Our protagonist is able to connect through his screen with others in his situation. One veteran (a great Bradley Whitford) is jaded and burnt out, sometimes a sage life coach and sometimes bursting into a nihilistic frenzy. Another noobie (Alice Braga) is a brilliant, driven strategist who immediately turns to organizing their escape; she proves that rage and fear are clearly the most effective motivators of human behavior (Fox News essentially runs on this fuel), but is the trade off in mental health worth it? A third star of the computer screen (Danielle Campbell) advocates for complacent acceptance and exudes a creepy serenity.

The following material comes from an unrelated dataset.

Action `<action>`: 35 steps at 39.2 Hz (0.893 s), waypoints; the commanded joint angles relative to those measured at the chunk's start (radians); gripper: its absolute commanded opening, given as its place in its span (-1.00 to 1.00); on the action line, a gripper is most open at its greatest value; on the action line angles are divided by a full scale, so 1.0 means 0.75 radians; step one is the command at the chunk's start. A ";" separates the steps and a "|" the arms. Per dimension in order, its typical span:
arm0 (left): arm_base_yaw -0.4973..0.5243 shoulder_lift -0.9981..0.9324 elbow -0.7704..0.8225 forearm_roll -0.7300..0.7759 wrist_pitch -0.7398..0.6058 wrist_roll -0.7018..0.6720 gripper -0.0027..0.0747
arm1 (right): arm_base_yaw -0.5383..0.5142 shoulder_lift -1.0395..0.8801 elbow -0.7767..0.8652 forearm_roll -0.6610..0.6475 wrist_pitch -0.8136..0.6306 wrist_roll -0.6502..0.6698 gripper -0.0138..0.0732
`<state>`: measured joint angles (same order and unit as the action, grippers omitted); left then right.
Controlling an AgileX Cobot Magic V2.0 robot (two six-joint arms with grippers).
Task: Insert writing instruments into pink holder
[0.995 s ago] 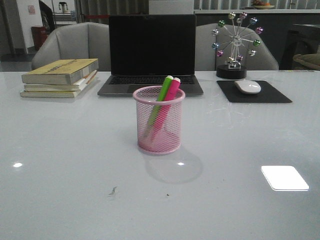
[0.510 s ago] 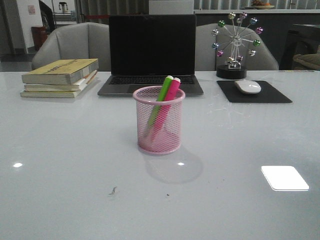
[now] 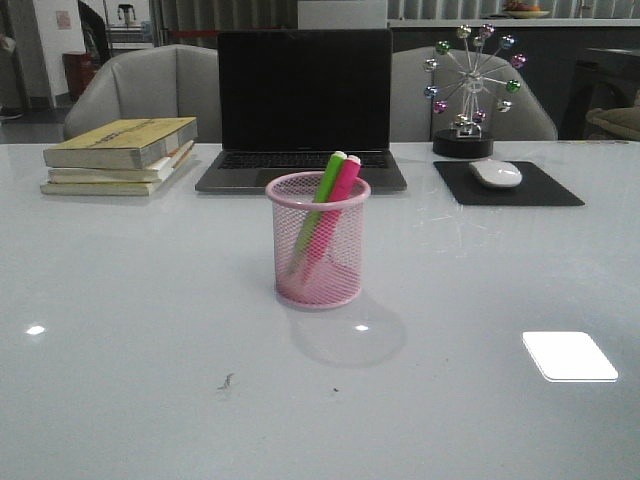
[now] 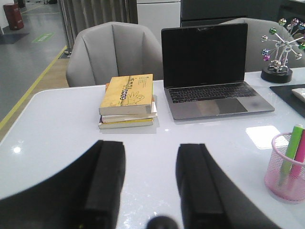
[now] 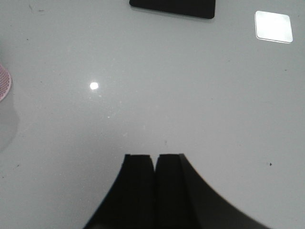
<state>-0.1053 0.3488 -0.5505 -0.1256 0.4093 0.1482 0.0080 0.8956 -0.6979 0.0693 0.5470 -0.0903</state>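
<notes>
The pink holder [image 3: 318,240] stands upright mid-table in the front view. Inside it lean a bright green marker [image 3: 322,193] and a hot pink marker [image 3: 340,196], caps poking above the rim. Neither arm shows in the front view. In the left wrist view my left gripper [image 4: 150,157] is open over bare table with nothing between its fingers, and the pink holder [image 4: 284,167] with both markers sits well off to one side. In the right wrist view my right gripper [image 5: 155,158] is shut on nothing above the table; only a sliver of the pink holder [image 5: 4,83] shows at the frame edge.
Behind the holder are an open laptop [image 3: 303,105], a stack of books [image 3: 120,155], a mouse [image 3: 496,173] on a black pad [image 3: 510,185] and a ferris-wheel ornament [image 3: 470,85]. Grey chairs [image 3: 150,90] stand beyond the table's far edge.
</notes>
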 commanded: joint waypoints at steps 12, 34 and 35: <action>0.002 0.008 -0.035 -0.006 -0.110 -0.004 -0.05 | -0.004 -0.246 -0.035 -0.005 -0.055 -0.009 -0.55; 0.002 0.008 -0.035 -0.006 -0.110 -0.004 -0.05 | 0.117 -0.620 0.284 -0.012 -0.502 -0.009 -0.55; 0.002 0.008 -0.035 -0.006 -0.110 -0.004 -0.05 | 0.117 -0.646 0.316 -0.012 -0.520 -0.009 -0.55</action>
<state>-0.1053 0.3488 -0.5489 -0.1256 0.4093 0.1482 0.0940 0.4468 -0.4878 0.0685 0.2977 -0.0903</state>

So, how about our current addiction to social media? Is it all one big Distraction that steers us away from addressing real challenges, like injustice, socioeconomic inequality and planetary survival? It’s great to see sci fi that is once again about ideas, not just about blowing shit up in space.

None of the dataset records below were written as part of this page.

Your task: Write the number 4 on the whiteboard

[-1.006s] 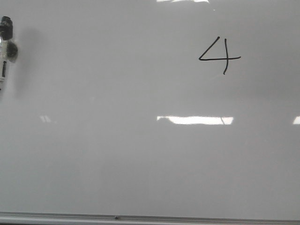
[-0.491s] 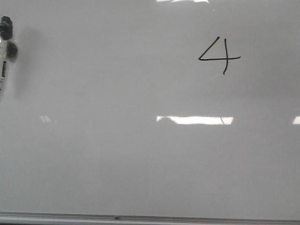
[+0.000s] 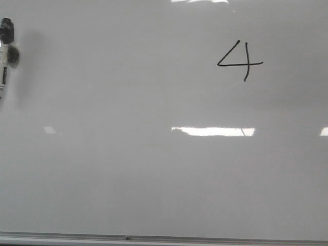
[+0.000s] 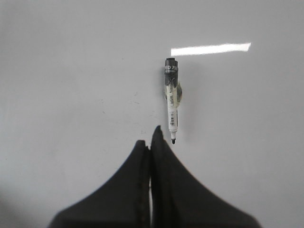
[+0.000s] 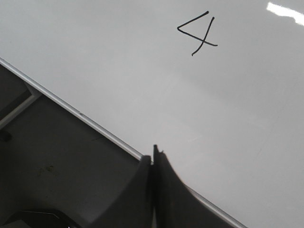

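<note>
The whiteboard [image 3: 128, 169] fills the front view, glossy and pale grey. A thin black number 4 [image 3: 241, 60] is drawn at its upper right; it also shows in the right wrist view as the number 4 [image 5: 198, 34] on the whiteboard [image 5: 228, 118]. A white marker [image 3: 5, 48] with a black cap lies at the board's left edge. In the left wrist view the marker [image 4: 171, 99] lies uncapped on the whiteboard [image 4: 71, 85], its tip just beyond my left gripper [image 4: 150, 142], which is shut and empty. My right gripper [image 5: 153, 159] is shut and empty over the board's edge rail.
A thin metal rail [image 3: 164, 238] runs along the whiteboard's near edge. In the right wrist view the rail [image 5: 71, 110] crosses diagonally, with a dark surface [image 5: 57, 166] beyond it. Bright light reflections [image 3: 212, 131] lie on the board.
</note>
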`<state>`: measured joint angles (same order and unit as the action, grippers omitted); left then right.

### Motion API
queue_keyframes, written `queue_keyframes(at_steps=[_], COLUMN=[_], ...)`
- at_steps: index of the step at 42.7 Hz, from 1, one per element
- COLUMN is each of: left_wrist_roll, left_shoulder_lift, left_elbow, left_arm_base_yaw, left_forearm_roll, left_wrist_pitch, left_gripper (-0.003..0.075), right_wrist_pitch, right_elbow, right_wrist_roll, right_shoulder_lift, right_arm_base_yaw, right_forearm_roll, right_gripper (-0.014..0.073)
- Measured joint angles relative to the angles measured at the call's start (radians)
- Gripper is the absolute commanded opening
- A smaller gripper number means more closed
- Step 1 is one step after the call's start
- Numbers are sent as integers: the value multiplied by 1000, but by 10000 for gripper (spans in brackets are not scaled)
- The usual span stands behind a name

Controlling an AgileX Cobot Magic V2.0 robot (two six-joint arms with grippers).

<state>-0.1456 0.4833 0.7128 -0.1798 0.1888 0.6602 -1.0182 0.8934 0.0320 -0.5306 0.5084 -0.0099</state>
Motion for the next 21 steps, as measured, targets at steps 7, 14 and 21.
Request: queue_keyframes(at_steps=[7, 14, 21], left_wrist_roll=[0, 0, 0], left_shoulder_lift=[-152, -305, -406], left_elbow=[-160, -314, -435], left_arm_base_yaw=[7, 7, 7], left_forearm_roll=[0, 0, 2], left_wrist_pitch=[-121, -252, -368], left_gripper=[-20, -20, -20], right_wrist_pitch=[0, 0, 0], right_elbow=[0, 0, 0], right_wrist_roll=[0, 0, 0], right_shoulder_lift=[0, 0, 0], right_arm_base_yaw=[0, 0, 0], right_forearm_roll=[0, 0, 0], right_gripper=[-69, -69, -69])
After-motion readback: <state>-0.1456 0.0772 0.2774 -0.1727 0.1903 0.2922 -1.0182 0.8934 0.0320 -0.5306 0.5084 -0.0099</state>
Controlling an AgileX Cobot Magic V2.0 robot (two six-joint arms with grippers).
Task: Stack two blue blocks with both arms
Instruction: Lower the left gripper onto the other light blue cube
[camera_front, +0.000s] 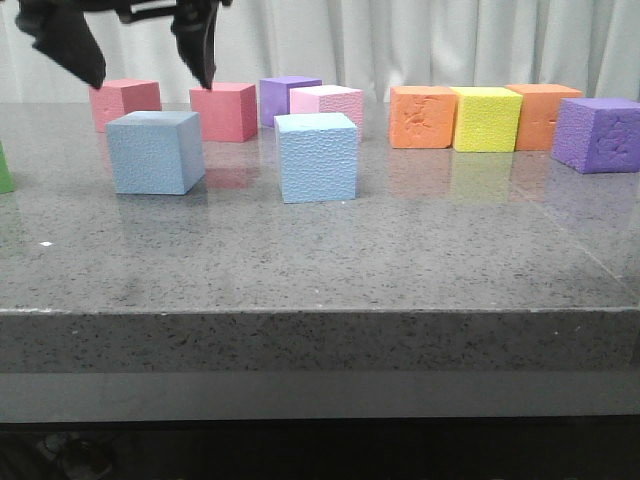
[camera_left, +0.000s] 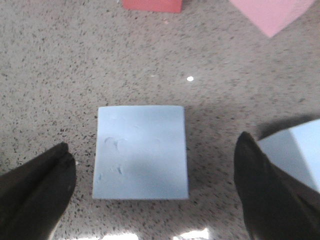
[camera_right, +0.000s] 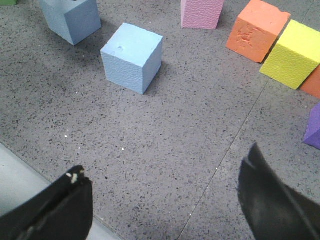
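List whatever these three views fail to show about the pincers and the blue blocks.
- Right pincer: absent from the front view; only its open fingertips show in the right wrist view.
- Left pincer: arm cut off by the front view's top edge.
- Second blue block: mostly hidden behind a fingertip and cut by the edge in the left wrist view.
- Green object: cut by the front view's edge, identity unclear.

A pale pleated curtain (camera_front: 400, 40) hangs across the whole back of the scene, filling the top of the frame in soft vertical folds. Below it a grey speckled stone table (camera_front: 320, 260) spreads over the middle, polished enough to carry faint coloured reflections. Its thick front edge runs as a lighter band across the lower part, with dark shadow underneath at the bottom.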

One of the wry ironies in Share? is that the force that is sufficiently technologically advanced to have captured these people without their knowledge and imprisoned them in high tech cells employs a clunky user interface that resembles (and may even be) MS-DOS.
Here’s a novelty – all of Share? is entirely shot from one static camera position. As convenient as this must have been in working from a low budget and perhaps pandemic-driven restrictions, it figures to pose a challenge in keeping the audience interested. But, thanks to the collaboration between director Ira Rosensweig, Assistant Editor Peter Szijarto and Gregg (who’s on screen 99% of the time), that’s not a problem.
Melvin Gregg, with his energy and relatability, does an excellent job carrying the movie. The rest of the cast – Bradley Whitford, Alice Braga, Danielle Campbell – is great, too.
Share? is the first feature for director and co-writer Ira Rosensweig and the third feature for co-writer Benjamin Sutor. Cinequest’s online festival Cinejoy is hosting the world premiere of Share?, which tops my Best of Cinejoy recommendations. You can find the trailer and tickets at Cinequest.